18 of 20 people found the following review helpful
Dr. Mohler's much-anticipated 1st book will edify the church,
This review is from: Culture Shift: Engaging Current Issues with Timeless Truth (Today's Critical Concerns) (Hardcover)
"If you were a fish, would you realize you were wet? Every person is deeply embedded in today's cultural reality. Many are fundamentally unaware of this fact, but Christian faithfulness requires a thoughtful and conscious application of God's truth to everyday situations."
So writes Al Mohler, president of The Southern Baptist Theological Seminary, in his new book out this month. What is amazing is that this is the first book authored solely by Mohler. He writes a mountain of words on his blog each week to the benefit of the church, and he has contributed individual chapters to numerous books. However, this is his very first book with only his name on the author line.
Of course, introducing Mohler to readers of this paper is like introducing you to your own mother, for both have consistently served up nutritious food over the years - spiritual and material.
It has now been nearly a decade since Chuck Colson and Nancy Pearcey gave us the influential manifesto How Now Shall We Live?, calling Christians to understand and act upon the knowledge that American culture is "post-Christian." In so doing, Colson and Pearcey taught terms like "Christian worldview" and "postmodern" to an entire generation of Christians.

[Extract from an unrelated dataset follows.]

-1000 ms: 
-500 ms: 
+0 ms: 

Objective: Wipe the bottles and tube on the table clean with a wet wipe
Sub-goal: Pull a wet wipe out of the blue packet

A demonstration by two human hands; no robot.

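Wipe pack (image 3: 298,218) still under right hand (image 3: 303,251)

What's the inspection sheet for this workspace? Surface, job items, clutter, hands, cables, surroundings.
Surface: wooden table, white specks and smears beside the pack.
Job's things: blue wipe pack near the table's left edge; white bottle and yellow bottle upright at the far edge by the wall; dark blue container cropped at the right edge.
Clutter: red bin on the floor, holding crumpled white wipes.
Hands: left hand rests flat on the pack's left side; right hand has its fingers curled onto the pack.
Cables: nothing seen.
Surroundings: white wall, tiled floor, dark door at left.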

With the theological mind of Jonathan Edwards and the pastoral heart of Charles Spurgeon, Mohler takes up Colson's challenge to apply a consistent biblical worldview to all of life. In a quick-moving book of 178 pages, Mohler tackles grade inflation, Hurricane Katrina, Supreme Court decisions, abortion, tsunami and theodicy, politics, biomedicine, and public school education - just to name a few. As such, Mohler consciously stands in the tradition of his mentor, Carl F. H. Henry, who argued against disengagement from cultural issues in his book The Uneasy Conscience of Modern Fundamentalism.
With Schwarzenegger-sized intellectual muscles at his disposal, you have to admire that the first book Mohler put forth is easily-accessible to any thinking Christian. Writing for the Christian in the pew rather than the scholar in the ivory tower, Mohler puts forth his positions with coherence and clarity. Upon reading Mohler's analysis, people in the local church will be better equipped to converse about these thorny cultural and theological issues.
I gladly join in with John Piper, C.J. Mahaney, David Dockery, and others in recommending this book for your beginning-of-the-year reading.